*EXERCISE OBJECTIVE:*
Once the line with "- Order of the" is found in the entries below, print it and each following line exactly, stopping after the line with "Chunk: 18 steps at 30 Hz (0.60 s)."; print nothing else.

INPUT Start Marker

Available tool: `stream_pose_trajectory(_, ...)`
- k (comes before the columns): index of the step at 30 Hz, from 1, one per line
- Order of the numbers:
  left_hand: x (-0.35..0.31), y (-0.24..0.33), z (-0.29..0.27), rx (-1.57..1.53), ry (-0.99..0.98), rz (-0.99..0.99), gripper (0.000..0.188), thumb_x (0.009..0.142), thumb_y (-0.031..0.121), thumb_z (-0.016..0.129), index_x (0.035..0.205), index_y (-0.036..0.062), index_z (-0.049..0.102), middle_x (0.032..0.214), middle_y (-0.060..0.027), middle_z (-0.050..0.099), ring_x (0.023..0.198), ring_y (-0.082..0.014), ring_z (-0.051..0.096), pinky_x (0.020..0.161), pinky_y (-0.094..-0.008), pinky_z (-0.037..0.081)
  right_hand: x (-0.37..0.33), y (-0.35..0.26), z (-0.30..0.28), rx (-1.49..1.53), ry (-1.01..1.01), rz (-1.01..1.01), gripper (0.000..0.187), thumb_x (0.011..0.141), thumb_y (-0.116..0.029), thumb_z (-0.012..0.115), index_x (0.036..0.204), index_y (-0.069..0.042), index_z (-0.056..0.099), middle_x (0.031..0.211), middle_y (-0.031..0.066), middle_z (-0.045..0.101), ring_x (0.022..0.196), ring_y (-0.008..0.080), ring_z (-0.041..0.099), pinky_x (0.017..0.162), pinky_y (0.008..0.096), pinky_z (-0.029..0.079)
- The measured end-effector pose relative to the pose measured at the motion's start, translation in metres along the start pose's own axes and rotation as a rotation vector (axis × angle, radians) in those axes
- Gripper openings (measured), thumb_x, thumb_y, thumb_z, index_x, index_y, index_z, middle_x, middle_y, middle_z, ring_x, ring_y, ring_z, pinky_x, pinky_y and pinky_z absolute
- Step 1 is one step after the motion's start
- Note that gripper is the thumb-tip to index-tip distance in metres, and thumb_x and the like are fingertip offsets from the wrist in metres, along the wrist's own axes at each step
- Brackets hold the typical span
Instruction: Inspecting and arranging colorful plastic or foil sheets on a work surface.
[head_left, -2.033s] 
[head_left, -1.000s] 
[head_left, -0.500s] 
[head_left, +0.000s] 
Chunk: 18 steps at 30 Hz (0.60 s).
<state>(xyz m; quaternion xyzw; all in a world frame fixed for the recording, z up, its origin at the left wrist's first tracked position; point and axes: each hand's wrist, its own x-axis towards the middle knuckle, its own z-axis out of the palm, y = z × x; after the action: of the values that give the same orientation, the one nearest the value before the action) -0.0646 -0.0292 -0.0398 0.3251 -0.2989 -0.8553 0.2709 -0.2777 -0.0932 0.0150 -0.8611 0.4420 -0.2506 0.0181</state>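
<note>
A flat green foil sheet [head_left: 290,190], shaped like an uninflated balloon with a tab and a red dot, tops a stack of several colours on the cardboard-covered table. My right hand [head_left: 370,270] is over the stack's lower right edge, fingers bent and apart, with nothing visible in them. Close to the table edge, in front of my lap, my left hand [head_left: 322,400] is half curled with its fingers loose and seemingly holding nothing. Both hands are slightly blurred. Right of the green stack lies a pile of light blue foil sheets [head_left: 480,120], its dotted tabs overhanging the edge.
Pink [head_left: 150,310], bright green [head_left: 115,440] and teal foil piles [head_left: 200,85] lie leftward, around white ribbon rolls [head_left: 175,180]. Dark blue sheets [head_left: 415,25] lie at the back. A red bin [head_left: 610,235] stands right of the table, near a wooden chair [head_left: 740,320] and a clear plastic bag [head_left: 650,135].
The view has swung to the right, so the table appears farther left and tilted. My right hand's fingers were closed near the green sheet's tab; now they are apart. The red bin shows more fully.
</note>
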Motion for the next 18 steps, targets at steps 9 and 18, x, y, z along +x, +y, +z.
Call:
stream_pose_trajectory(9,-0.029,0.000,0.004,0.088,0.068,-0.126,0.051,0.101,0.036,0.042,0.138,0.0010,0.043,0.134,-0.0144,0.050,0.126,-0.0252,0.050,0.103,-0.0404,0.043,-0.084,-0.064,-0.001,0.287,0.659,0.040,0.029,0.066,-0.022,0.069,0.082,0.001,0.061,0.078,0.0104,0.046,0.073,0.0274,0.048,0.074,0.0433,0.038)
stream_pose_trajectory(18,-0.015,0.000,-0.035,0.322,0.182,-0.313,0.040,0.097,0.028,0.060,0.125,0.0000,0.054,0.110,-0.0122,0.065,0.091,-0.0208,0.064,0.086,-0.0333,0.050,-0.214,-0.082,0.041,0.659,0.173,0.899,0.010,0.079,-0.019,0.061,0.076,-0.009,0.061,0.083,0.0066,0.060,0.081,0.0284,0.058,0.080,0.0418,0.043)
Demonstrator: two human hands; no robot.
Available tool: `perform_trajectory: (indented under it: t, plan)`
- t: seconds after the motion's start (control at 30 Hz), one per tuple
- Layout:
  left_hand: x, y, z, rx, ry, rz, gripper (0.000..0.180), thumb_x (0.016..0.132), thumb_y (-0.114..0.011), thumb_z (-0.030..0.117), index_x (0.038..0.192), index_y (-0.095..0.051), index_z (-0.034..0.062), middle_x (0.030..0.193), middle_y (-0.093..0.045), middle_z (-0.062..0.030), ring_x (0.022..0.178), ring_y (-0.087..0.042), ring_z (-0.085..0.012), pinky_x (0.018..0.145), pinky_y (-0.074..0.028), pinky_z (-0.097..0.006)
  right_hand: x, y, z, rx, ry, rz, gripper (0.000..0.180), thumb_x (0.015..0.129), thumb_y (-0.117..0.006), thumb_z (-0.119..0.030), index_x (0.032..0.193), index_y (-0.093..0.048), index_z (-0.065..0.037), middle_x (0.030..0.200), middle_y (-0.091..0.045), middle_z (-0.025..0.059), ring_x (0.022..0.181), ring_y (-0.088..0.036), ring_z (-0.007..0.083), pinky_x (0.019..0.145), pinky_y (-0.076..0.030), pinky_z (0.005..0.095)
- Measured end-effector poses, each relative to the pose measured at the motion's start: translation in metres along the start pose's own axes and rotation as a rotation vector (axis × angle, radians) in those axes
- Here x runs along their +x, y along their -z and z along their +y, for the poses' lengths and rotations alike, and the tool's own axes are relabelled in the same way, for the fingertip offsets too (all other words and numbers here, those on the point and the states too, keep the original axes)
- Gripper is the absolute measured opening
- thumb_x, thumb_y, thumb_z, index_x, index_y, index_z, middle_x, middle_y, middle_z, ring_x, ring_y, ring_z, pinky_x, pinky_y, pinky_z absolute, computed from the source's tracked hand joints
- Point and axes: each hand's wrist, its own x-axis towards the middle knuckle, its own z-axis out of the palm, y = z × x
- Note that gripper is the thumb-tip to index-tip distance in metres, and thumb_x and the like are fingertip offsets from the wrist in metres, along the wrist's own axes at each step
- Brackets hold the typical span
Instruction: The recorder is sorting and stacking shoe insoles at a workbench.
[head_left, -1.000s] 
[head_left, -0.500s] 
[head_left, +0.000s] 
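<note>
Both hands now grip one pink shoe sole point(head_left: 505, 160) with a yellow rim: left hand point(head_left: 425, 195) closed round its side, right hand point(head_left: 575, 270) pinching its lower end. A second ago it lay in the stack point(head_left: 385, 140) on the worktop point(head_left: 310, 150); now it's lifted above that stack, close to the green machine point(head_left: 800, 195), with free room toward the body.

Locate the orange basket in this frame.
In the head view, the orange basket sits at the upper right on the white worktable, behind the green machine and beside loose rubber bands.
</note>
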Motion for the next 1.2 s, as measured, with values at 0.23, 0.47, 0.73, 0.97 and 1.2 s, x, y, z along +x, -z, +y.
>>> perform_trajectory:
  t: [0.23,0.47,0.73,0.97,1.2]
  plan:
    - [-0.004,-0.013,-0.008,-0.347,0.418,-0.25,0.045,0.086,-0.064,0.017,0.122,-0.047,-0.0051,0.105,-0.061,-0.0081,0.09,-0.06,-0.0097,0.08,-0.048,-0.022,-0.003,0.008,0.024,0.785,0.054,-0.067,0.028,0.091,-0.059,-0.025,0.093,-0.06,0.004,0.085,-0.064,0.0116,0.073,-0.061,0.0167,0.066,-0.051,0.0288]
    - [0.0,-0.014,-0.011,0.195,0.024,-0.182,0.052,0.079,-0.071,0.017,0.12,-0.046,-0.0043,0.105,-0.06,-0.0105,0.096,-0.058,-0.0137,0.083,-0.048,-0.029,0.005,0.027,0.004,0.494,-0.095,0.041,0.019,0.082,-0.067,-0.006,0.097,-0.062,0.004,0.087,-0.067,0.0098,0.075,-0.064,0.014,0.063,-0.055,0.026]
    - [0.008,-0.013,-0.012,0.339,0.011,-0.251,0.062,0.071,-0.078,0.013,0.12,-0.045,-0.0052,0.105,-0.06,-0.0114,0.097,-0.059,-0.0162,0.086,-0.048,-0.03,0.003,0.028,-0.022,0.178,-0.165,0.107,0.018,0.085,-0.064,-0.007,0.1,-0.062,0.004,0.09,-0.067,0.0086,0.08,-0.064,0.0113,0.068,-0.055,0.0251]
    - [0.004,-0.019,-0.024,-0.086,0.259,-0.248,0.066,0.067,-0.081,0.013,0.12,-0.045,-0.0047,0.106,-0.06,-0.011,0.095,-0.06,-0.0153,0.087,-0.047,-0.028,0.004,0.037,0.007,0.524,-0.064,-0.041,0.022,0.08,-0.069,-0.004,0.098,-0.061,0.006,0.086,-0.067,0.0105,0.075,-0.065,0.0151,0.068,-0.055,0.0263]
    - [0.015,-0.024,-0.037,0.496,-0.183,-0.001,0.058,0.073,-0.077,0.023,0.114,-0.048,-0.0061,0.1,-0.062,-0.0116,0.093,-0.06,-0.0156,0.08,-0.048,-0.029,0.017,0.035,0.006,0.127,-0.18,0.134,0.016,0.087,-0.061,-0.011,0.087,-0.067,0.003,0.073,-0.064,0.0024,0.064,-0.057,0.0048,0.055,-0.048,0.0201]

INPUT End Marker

*TASK SOLUTION:*
- Order of the numbers:
  left_hand: x (-0.35..0.31), y (-0.24..0.33), z (-0.29..0.27), rx (-1.57..1.53), ry (-0.99..0.98), rz (-0.99..0.99), gripper (0.000..0.188), thumb_x (0.009..0.142), thumb_y (-0.031..0.121), thumb_z (-0.016..0.129), index_x (0.035..0.205), index_y (-0.036..0.062), index_z (-0.049..0.102), middle_x (0.032..0.214), middle_y (-0.060..0.027), middle_z (-0.050..0.099), ring_x (0.023..0.198), ring_y (-0.082..0.014), ring_z (-0.051..0.096), pinky_x (0.020..0.161), pinky_y (-0.094..-0.008), pinky_z (-0.037..0.081)
  right_hand: x (-0.37..0.33), y (-0.35..0.26), z (-0.30..0.28), rx (-1.49..1.53), ry (-1.01..1.01), rz (-1.01..1.01), gripper (0.000..0.187), thumb_x (0.011..0.141), thumb_y (-0.116..0.029), thumb_z (-0.012..0.115), index_x (0.036..0.204), index_y (-0.069..0.042), index_z (-0.056..0.099), middle_x (0.031..0.211), middle_y (-0.031..0.066), middle_z (-0.045..0.101), ring_x (0.022..0.196), ring_y (-0.008..0.080), ring_z (-0.041..0.099), pinky_x (0.017..0.162), pinky_y (0.008..0.096), pinky_z (-0.029..0.079)
- The measured end-effector pose relative to the pose measured at the motion's start, translation in metres along the start pose's own axes and rotation as a rotation vector (axis × angle, radians) in those axes
- Gripper openings (measured), thumb_x, thumb_y, thumb_z, index_x, index_y, index_z, middle_x, middle_y, middle_z, ring_x, ring_y, ring_z, pinky_x, pinky_y and pinky_z absolute
- Step 1 is one step after the motion's start
- Note that gripper is the thumb-tip to index-tip distance in metres, and thumb_x and the like are fingertip offsets from the wrist in metres, along the wrist's own axes at each step
- Brackets hold the typical span
Instruction: Inspecting and arranging colorful plastic or foil sheets on a work surface.
[head_left, -2.033s] 
[head_left, -1.000s] 
[head_left, -0.500s] 
[head_left, +0.000s] 
Chunk: 18 steps at 30 Hz (0.60 s).

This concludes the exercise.